Dernier avantage et non des moindres, le confort et le gain de temps pour l’éleveur. Fini le portage des seaux, le DAL déleste complètement l’éleveur de la corvée d’abreuvement bi-quotidienne. Il nécessite juste une alimentation en eau et en électricité, ainsi qu’une cuve-tampon pour ceux qui intègrent du lait entier dans la ration. D’une capacité de 20 à 50 kg selon les appareils, ils proposent une bonne autonomie en poudre et informent l’éleveur en cas de niveau bas.
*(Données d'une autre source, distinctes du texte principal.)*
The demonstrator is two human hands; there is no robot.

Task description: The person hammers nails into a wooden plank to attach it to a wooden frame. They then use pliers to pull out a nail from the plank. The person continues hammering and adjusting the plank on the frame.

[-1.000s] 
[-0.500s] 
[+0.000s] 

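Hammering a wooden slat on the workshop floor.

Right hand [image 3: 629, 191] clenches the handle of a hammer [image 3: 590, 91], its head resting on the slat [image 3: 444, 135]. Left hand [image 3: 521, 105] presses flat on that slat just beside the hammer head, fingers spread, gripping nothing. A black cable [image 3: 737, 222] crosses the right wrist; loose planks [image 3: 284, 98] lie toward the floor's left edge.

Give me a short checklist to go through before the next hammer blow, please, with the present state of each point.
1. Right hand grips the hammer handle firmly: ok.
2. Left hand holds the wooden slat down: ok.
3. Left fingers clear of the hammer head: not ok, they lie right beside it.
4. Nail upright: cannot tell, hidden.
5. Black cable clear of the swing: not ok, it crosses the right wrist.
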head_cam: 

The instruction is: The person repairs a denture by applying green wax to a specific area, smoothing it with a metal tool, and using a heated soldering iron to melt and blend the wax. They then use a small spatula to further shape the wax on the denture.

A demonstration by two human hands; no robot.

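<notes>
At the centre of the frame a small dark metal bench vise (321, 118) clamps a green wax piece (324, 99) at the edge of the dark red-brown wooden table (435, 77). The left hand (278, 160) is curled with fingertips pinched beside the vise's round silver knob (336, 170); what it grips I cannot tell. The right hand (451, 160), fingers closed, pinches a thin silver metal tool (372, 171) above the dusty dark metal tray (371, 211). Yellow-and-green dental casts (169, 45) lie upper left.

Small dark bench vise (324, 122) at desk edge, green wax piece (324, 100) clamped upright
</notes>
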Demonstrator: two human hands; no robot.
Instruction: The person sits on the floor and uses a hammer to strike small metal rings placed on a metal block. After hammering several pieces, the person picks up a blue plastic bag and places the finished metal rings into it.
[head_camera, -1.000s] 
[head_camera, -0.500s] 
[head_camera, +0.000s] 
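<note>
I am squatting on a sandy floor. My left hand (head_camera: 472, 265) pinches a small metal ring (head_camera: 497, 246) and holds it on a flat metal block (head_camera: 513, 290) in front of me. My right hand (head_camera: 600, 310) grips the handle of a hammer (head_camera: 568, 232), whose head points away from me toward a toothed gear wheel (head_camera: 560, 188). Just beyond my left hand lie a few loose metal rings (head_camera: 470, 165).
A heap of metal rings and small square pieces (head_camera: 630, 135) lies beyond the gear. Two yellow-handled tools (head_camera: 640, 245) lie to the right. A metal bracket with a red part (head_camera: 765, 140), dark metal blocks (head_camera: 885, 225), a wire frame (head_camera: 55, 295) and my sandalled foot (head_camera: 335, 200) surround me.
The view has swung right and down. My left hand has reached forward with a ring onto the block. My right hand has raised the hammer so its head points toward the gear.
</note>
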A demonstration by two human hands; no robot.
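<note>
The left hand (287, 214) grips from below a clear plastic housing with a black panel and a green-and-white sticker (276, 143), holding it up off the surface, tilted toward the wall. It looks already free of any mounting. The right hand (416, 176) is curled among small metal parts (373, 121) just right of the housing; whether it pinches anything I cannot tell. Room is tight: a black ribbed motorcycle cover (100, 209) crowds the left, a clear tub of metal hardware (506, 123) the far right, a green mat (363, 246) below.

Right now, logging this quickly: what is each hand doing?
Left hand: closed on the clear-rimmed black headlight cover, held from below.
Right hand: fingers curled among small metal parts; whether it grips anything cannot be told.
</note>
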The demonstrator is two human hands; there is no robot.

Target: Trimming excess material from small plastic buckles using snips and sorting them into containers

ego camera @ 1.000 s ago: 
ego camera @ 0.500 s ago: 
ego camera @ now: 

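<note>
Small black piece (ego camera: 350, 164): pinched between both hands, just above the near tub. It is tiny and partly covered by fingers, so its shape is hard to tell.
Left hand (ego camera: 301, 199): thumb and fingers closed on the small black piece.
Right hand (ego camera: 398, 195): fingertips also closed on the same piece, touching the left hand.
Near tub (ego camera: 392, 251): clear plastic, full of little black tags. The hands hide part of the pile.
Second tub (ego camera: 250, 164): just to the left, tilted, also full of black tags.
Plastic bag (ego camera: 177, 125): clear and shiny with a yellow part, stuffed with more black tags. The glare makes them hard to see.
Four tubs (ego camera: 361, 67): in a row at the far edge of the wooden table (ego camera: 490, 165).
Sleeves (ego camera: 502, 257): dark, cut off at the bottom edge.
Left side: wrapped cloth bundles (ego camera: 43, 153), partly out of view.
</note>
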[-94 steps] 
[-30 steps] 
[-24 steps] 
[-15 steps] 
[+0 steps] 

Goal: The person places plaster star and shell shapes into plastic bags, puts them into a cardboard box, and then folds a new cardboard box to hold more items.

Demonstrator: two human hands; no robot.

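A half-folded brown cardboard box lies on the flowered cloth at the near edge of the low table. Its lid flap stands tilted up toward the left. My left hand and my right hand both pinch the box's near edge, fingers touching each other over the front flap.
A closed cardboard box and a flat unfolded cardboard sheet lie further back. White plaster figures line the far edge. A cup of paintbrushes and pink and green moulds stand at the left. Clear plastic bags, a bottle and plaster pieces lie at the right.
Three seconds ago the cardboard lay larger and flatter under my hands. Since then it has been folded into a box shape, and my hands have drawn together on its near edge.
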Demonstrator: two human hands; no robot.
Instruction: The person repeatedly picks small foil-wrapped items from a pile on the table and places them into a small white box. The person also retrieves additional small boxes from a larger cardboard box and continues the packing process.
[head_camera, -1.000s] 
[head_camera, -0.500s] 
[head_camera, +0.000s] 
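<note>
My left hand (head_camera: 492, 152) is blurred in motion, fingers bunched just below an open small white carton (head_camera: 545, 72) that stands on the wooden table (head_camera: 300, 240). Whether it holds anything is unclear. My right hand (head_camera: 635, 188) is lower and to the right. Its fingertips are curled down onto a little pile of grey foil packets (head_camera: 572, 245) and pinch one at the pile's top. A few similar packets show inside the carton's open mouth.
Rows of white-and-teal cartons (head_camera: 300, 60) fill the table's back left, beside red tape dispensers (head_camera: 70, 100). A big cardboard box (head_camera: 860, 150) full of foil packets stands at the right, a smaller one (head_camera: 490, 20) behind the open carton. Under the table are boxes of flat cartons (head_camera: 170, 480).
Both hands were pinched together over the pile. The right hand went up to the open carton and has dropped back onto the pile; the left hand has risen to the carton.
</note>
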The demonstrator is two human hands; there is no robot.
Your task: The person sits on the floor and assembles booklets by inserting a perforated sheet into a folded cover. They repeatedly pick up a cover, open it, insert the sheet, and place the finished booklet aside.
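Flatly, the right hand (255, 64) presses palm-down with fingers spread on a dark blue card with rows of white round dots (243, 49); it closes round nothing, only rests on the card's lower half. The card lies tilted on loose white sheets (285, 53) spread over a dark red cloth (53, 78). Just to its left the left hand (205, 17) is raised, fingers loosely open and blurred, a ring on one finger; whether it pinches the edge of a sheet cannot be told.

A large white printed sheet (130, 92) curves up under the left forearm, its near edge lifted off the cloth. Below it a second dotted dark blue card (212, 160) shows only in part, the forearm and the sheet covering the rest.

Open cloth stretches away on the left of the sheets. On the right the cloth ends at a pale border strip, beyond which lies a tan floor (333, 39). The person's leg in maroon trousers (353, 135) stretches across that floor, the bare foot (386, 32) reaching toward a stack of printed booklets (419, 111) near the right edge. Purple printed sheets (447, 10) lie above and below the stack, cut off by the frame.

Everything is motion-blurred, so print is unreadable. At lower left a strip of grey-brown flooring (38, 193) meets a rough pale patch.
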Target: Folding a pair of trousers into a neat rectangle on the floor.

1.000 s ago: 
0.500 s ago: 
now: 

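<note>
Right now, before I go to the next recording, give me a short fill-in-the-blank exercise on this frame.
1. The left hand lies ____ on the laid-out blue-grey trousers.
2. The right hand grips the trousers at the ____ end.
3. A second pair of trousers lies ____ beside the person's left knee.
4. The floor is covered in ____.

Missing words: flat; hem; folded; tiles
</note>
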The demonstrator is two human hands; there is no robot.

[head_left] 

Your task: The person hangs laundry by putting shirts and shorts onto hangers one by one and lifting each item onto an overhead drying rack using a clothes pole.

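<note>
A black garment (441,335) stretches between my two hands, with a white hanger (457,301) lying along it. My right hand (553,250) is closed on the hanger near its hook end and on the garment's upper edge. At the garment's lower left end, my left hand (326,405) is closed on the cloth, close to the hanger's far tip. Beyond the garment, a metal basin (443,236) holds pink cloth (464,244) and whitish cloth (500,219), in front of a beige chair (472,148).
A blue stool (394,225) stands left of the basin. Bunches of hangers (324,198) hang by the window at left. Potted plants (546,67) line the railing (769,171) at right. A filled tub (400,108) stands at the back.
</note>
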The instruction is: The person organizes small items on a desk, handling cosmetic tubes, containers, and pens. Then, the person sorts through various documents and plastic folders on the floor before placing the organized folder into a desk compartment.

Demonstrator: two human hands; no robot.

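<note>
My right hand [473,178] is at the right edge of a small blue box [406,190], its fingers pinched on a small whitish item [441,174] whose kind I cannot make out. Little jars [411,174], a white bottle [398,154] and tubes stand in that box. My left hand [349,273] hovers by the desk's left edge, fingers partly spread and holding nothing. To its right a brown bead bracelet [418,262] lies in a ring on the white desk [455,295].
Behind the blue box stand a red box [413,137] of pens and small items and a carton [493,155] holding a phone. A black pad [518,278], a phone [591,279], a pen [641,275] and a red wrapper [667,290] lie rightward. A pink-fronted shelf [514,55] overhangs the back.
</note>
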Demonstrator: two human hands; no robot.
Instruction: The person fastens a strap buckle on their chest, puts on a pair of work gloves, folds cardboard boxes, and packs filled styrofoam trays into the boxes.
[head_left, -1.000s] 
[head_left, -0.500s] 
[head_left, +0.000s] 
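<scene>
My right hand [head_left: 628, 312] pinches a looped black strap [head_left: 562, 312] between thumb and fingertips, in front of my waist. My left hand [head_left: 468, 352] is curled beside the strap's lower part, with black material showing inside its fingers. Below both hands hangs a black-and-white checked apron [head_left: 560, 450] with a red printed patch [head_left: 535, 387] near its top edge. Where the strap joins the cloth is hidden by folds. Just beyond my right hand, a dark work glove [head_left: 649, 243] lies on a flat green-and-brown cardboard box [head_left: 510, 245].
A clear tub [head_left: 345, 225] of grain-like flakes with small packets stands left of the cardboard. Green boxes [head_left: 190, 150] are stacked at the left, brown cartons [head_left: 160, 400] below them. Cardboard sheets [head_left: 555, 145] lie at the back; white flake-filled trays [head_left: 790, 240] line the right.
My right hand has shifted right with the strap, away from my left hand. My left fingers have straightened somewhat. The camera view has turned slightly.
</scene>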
Outre la moindre fatigue, le DAL libère du temps pour l’éleveur. Les constructeurs estiment à trois heures par veau et par an le temps économisé. Même le nettoyage est automatisé, le circuit étant dans la plupart des cas lavé intégralement avec des agents acides et alcalins. « Un nettoyage à la main est cependant indispensable régulièrement, car la machine ne lave jamais tout impeccablement, confie Thomas Paturel. Quoi qu’il en soit, les temps de lavage restent très faibles comparativement au système traditionnel. »

 

Jusqu’à 120 veaux alimentés par jour

Les principaux constructeurs proposent généralement deux types d’appareils: un dit d’entrée de gamme alimentant une ou deux stalles, l’autre plus performant capables de gérer jusqu’à quatre box d’abreuvement ou deux box d’abreuvement et deux box de concentrés. Les constructeurs annoncent des capacités maximales de trente veaux par station, « mais dans la réalité du terrain, on tourne entre quinze et vingt-cinq », explique Ladji Fourier Touré, du service technique Urban. « Il faut plutôt parler en termes de litres distribués par jour et en déduire le nombre de veaux à partir du volume programmé pour chacun », poursuit Pierre Jouffre, responsable commercial Holm & Laue pour les pays francophones.

Dernièrement, les constructeurs ont adapté leurs DAL pour pouvoir abreuver des veaux en cases individuelles. Förster a présenté à Eurotier il y a près de deux ans le CalfRail, un système d’abreuvement monté sur rail se déplaçant de case en case. Au Sommet de l’élevage en octobre 2013, Urban dévoilait le Lifestart, composé d’un réseau de tuyaux et d’une tétine par case.